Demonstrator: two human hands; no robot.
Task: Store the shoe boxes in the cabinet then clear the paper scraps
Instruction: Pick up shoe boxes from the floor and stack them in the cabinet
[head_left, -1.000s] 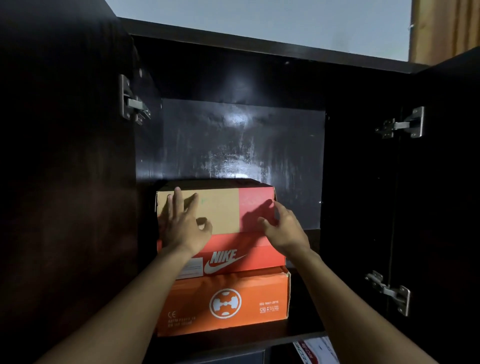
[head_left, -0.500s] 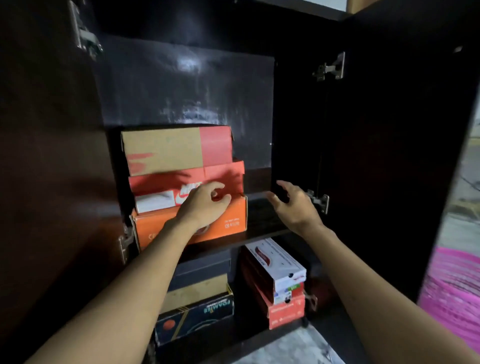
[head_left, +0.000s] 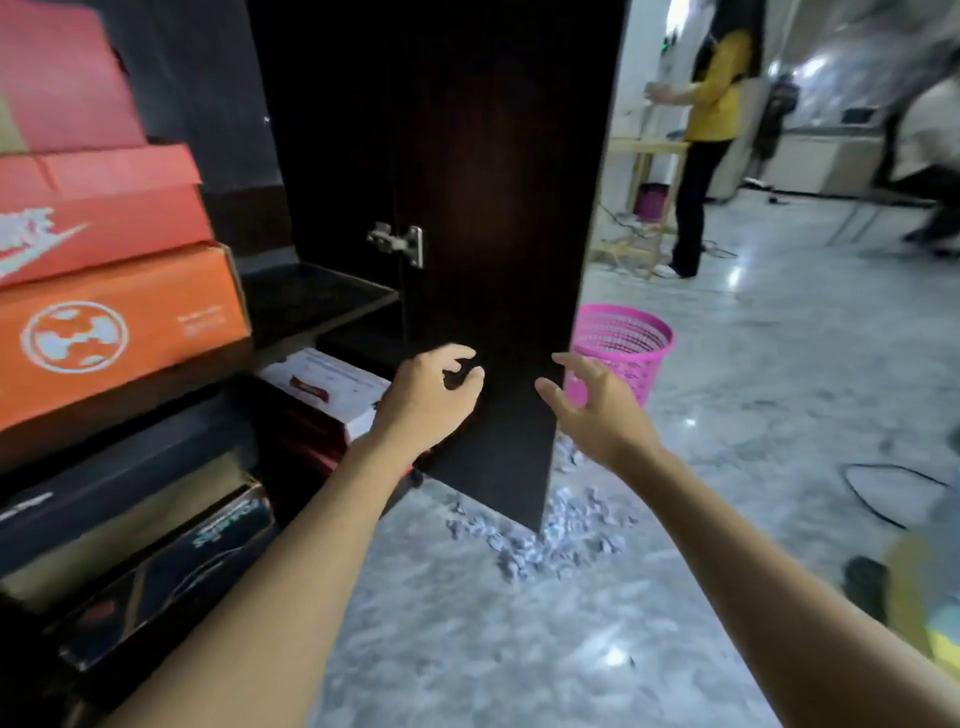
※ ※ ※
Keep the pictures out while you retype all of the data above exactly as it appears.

Demonstrator: two human hands; no robot.
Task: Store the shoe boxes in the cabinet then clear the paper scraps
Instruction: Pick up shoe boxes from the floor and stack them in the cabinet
[head_left, -1.000s] 
[head_left, -0.500s] 
[head_left, +0.000s] 

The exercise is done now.